First, I’m not sure what kind of algorithm you are running. Is GPU acceleration applied?
Generally, for GPU acceleration, there are some extra overheads. So for smaller picture, the processing acceleration may be less obvious than bigger pictures.
For you case, you can also check the system status by ‘tegrastats’. Probably, the system does not run in max state.
I am running the gaussian filter enginge and threshold (both via OpenCV with GPU acceleration) and the function findContours (not with GPU). I have edited the rc.local file with https://github.com/yongxu/tx1-max-perf-script/blob/master/max_perf_script.sh
and a corresponding .sh-file for the TK1.
The result of running tegrastats with TX1:
RAM 1461/3853MB (lfb 363x4MB) cpu [44%,35%,43%,27%]@1734 EMC 25%@1600 AVP 0%@80 GR3D 30%@998 EDP limit 1734
I am using the following frequencies: CPU 1734 MHz, GPU 998,4 MHz
When we benchmark TK1 vs TX1, we have seen some degradation, and some improvement, by deep SW architecture level synchronization.
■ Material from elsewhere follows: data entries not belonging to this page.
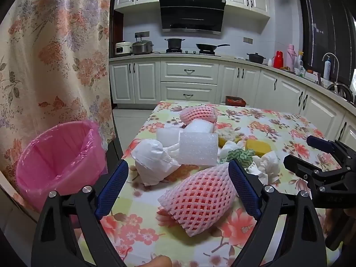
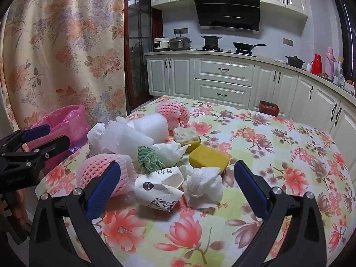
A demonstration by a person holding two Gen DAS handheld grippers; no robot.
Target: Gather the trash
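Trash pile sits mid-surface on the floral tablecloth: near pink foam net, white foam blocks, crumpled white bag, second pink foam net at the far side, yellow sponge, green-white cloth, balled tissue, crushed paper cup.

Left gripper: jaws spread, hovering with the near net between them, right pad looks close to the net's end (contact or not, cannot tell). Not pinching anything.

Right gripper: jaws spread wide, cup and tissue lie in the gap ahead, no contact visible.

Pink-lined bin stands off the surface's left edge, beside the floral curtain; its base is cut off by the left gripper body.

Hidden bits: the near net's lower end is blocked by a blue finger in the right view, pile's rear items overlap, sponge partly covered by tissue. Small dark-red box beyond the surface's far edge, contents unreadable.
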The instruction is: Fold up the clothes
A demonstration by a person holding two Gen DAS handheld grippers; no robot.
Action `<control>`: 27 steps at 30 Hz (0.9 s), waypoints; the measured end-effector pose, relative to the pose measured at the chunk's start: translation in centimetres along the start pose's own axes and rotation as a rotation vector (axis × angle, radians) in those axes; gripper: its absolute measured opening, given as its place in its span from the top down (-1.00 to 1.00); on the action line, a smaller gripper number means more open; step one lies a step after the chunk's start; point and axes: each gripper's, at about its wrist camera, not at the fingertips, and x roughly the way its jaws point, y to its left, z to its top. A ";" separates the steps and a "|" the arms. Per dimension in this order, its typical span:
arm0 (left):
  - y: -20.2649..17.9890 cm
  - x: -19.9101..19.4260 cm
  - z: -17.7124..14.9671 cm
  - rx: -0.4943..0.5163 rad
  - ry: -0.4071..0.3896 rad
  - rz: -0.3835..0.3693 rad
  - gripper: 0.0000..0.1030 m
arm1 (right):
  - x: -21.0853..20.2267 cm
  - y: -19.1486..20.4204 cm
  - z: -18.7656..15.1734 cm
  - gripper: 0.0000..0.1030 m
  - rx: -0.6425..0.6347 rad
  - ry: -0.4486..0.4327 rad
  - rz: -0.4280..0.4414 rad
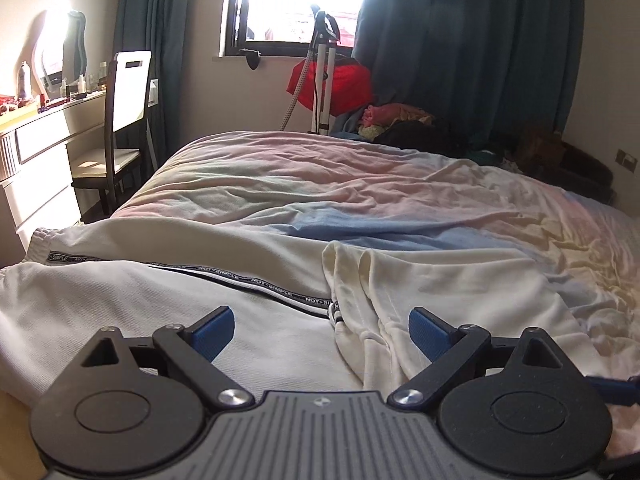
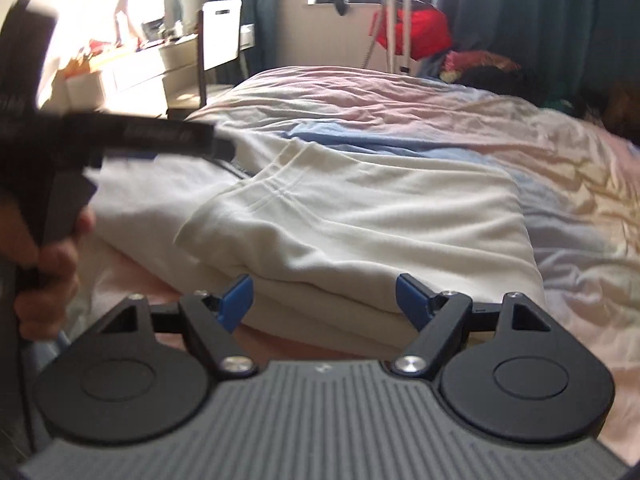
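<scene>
1. my left tool hangs over the cream-white ribbed trousers with a black lettered side stripe, its blue pads spread wide with nothing between them.
2. my right tool also stands wide open and empty, just short of the near edge of the cream-white folded fleece garment.
3. both garments lie on the bed with a crumpled pink, blue and pale yellow cover, the fleece piece overlapping the trousers' right part.
4. the stripe's lettering reads partly as "not simple"; where it passes under the fleece fold it is hidden.
5. the right wrist view is blurred; my left hand on its dark handle shows at the left edge, cut off by the frame.
6. the trousers' waistband runs out of the left wrist view at the left.
7. the heap of clothes beyond the bed is too dim to sort out.
8. glare washes out the window and the white worktop with small bottles.
</scene>
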 end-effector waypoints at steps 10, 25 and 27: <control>-2.4 3.9 -2.2 0.127 0.160 0.030 -0.90 | 3.7 -5.4 0.5 -0.33 0.186 0.043 -0.184; 7.9 2.5 3.6 -0.177 0.161 0.034 -0.99 | 5.6 -5.0 -0.4 -0.34 0.156 0.105 -0.224; 12.8 3.0 4.4 -0.348 0.217 0.059 -0.99 | 5.6 -5.0 -0.4 -0.34 0.152 0.106 -0.226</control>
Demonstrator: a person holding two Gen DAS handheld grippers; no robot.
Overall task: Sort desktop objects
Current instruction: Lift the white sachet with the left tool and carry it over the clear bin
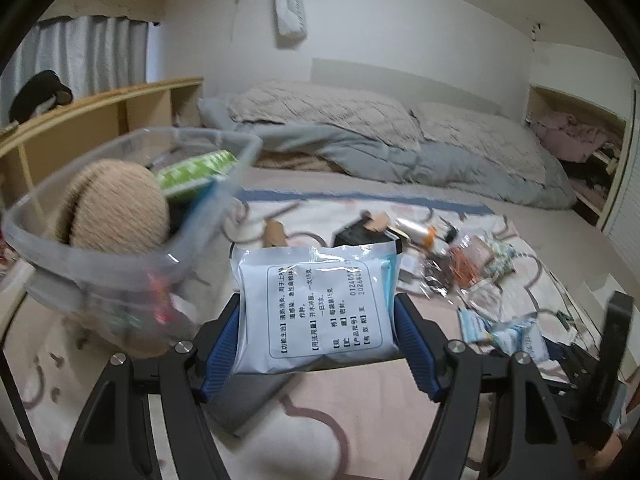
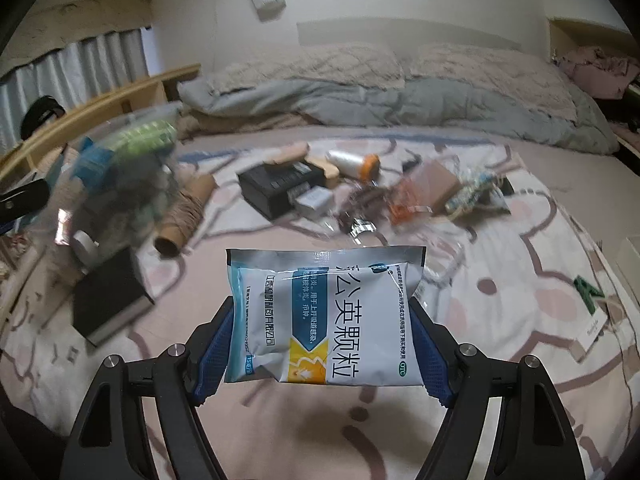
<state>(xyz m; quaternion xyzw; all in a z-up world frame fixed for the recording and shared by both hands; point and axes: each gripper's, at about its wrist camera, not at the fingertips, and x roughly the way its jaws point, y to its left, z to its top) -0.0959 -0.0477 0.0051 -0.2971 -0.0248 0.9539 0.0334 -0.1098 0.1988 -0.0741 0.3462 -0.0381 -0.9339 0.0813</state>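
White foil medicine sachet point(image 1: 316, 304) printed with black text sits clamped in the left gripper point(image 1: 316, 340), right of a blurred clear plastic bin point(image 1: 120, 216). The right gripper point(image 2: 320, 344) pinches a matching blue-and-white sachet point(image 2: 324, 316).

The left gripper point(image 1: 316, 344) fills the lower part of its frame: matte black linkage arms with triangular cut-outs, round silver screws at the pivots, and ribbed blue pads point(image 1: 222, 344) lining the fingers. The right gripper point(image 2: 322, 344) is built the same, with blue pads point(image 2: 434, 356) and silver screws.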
To confirm if this is the problem; you can check the log for the execution from both and compare the time spent on the GPU. TX1 should be faster, if not, the slowdown is caused by GPU architecture changes, and probably the code is sub-optimal. If you see GPU execution in TX1 is faster, you can improve the pipeline by better use of streaming and synchronization.
Hope this helps on your case.